▶ **Your objective**
Transcribe word for word the lines below from the line with "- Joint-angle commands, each" through the line with "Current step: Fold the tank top", ends included.

--- Supplied material ---

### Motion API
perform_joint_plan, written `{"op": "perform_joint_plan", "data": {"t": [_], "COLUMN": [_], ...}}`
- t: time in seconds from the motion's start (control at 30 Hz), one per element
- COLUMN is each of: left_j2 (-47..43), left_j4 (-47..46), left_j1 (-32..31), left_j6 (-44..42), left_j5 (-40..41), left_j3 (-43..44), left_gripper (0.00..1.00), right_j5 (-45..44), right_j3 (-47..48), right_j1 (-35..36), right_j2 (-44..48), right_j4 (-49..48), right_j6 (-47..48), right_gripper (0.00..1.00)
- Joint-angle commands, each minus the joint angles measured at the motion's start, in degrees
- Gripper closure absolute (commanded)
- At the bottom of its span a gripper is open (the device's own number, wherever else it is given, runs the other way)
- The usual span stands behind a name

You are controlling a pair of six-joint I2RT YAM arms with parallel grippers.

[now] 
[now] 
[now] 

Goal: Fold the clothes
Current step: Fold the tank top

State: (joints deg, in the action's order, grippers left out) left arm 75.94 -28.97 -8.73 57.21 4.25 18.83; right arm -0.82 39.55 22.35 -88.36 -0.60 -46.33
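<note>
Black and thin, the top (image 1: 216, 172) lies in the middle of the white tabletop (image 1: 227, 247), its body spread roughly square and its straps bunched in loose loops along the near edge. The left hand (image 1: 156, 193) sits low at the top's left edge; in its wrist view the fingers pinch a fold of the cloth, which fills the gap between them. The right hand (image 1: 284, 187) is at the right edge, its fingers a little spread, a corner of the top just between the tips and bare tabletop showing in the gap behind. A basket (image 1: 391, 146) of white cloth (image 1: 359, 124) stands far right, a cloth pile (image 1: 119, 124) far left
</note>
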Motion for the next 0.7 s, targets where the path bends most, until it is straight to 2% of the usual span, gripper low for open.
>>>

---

▶ **Response to the task**
- Joint-angle commands, each minus the joint angles measured at the motion's start, in degrees
- Gripper closure absolute (commanded)
- At the bottom of its span a gripper is open (the device's own number, wherever else it is given, runs the other way)
- The usual span stands behind a name

You are controlling a pair of six-joint I2RT YAM arms with parallel grippers.

[now] 
[now] 
[now] 

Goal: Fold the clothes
Current step: Fold the tank top

No additional output is required.